December 2001 Al Katami, supposedly the 20th plane hijacker, was taken to Guantanamo Bay. Gonzales and Yoo visited Cuba to figure out why he kept resisting their torture no matter how severe. Nothing worked. Sleep and sensory deprivation, severe isolation, attack dogs, invasions by females, forced to wear women's underwear, strip searches, enemas, forced to wear U.S. flag hat, restrained from going to the bathroom. Dark, light, cold, heat! All his sensory receptors were attacked. His heart slowed down and he had to be hospitalized. Hypnosis, shock and LSD were not used. This was the entire arsenal that the CIA developed over the past 50 years in conjunction with researchers in Montreal.

Guantanamo Bay was turned into a torture research center. They pretended to be investigating Arab male sexual humiliation techniques and phobias. Torture was called "degradation". Shackled for long periods of time every which way! Standing on a box, hooded and with [simulated] electrodes attached to the body! Forced to stand covered in shit with arms up and straight out as if hanging on a cross.

Brilliant top scientists were hired such as Donald O. Hebb of McGill University. He bragged he could reduce people to a pulp in 48 hours through isolation, goggles, earmuffs and so on. The U.S. got very excited about this. Hebb told them the price was destroying their sanity.

The soldiers said they need written instructions and training on how to beat, assault and potentially kill prisoners so they can break human rights and Geneva Conventions regulations and not be held responsible.

Professor Doug Cassel even described such threats as crushing the testicles of the prisoner's infant son.

This story is about how the greed of a few can break people and pull down a whole society. These tactics are the remnants of colonialism that trashes people. The Americans have abandoned social wisdom. Old colonial and imperial paradigms are breaking down, though being pushed hard as a last ditch stand, especially using violence to enforce their ways.

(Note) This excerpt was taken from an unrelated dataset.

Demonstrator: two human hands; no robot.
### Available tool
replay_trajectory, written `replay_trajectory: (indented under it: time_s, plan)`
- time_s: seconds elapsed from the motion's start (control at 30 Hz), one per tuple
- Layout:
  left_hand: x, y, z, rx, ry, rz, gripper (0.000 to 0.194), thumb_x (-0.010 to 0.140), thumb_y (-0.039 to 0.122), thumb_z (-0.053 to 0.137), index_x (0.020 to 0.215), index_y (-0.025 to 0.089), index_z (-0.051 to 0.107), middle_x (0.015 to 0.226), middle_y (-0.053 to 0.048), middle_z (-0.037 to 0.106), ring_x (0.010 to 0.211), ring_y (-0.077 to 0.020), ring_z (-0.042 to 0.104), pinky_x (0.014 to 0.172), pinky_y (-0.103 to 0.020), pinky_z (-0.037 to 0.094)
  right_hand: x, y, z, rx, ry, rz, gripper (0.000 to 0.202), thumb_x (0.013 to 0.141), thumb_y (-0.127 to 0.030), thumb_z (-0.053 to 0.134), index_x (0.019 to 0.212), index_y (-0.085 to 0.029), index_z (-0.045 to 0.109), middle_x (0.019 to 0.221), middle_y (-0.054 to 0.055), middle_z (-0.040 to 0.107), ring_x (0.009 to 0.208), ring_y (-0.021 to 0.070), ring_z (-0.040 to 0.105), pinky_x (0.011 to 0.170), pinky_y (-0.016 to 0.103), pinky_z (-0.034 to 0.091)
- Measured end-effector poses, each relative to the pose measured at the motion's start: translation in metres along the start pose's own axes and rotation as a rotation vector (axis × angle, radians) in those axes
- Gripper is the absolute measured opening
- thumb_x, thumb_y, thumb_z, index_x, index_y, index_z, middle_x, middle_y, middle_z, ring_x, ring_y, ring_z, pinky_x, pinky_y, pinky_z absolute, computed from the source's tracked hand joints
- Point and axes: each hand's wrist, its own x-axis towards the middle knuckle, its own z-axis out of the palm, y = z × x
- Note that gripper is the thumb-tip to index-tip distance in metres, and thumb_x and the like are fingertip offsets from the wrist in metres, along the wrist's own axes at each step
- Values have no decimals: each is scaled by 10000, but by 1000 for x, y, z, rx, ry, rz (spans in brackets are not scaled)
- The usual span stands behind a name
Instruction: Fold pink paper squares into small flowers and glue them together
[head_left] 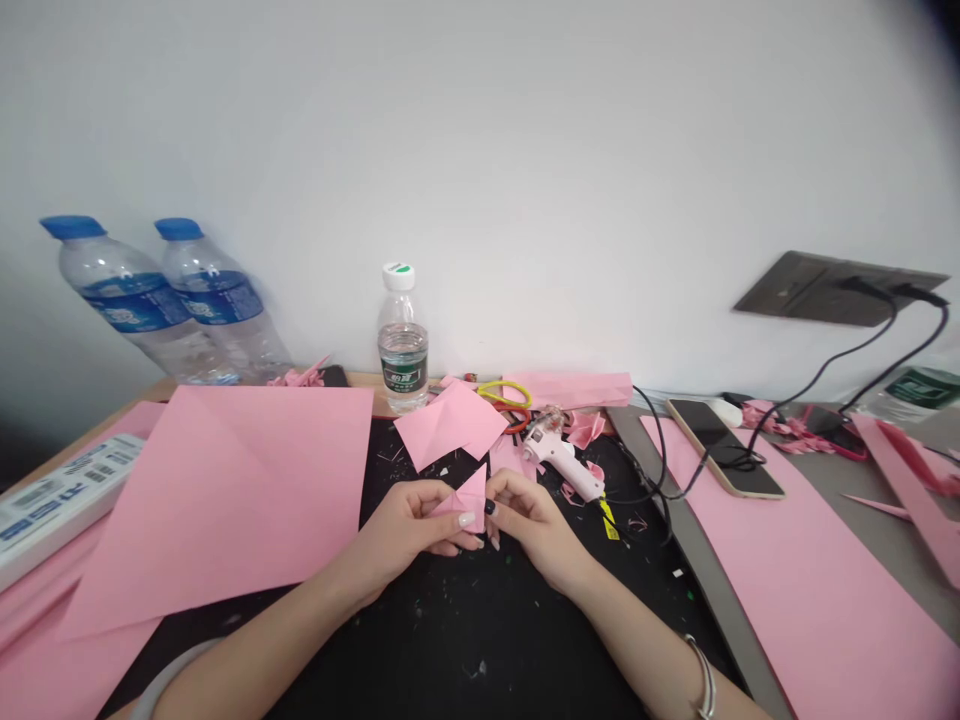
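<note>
Between both hands, above the black mat (480, 640), is a small folded piece of pink paper (471, 492). My left hand (416, 520) pinches its left side, thumb on top. On the right edge, my right hand (529, 515) grips the same piece between thumb and fingers. Just beyond lie flat pink paper squares (450, 425). A pale pink hot glue gun (562, 460) rests to the right of them, its cord running right. Behind the squares are scissors with yellow and red handles (506, 395).
A large pink sheet (262, 480) and a white box (67, 500) lie left. Two blue-capped bottles (217, 300) and a water bottle (403, 350) stand by the wall. At right, a phone (724, 450) lies on another pink sheet (810, 570); cords hang from a wall socket (832, 288).
</note>
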Motion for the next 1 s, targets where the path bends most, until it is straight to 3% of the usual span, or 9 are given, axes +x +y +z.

One tactic is to declare a state of emergency to get around abiding by international law. They then give themselves the right to interpret the Geneva conventions as they see fit, calling it a legal interpretation.

It is well known that the information gotten through torture is not reliable. When the generals took over Greece, they learned that nine out of 10 soldiers would rather die than torture their people. The generals used the ones that enjoyed torturing to destroy a democratic government. Is the U.S. looking for a class of people that is willing to torture their own people?

The U.S. had set up a system in Afghanistan and Iraq where the war lords recruited subjects for thousands of dollars a piece. 83,000 were detained without a single hearing, violating the rule of law. Habeas corpus goes back to Roman law.

Less than 5% of those picked up by the U.S. had any information. The other 95% were innocent by- standers picked up by soldiers to serve as practice specimens for the American military's cruel and macabre experimentation on torture methods. Senior officers observed those who were adept and could be used when martial law was imposed.

"Curve Ball" was tortured and eventually said there was a connection between Sadaam Hussein and Al Qaeda, which turned out to untrue. Water boarding is called "extraordinary rendition". The victims will tell the interrogators whatever they want to hear. The Vice President defended water boarding, "We don't do torture. Not as we define it".

The FBI distanced themselves from the Secretary of Defense. They said the best way to get information is by breaking down barriers. Experience, talent and patience are needed to get worthwhile information. "You are finished. Is there something I can do for your kids?"

They attacked human dignity and the sanctity of the individual. Cruelty is the official policy, "We have to get tough", they tell us. If we are going to stop this, we have to be informed and act together.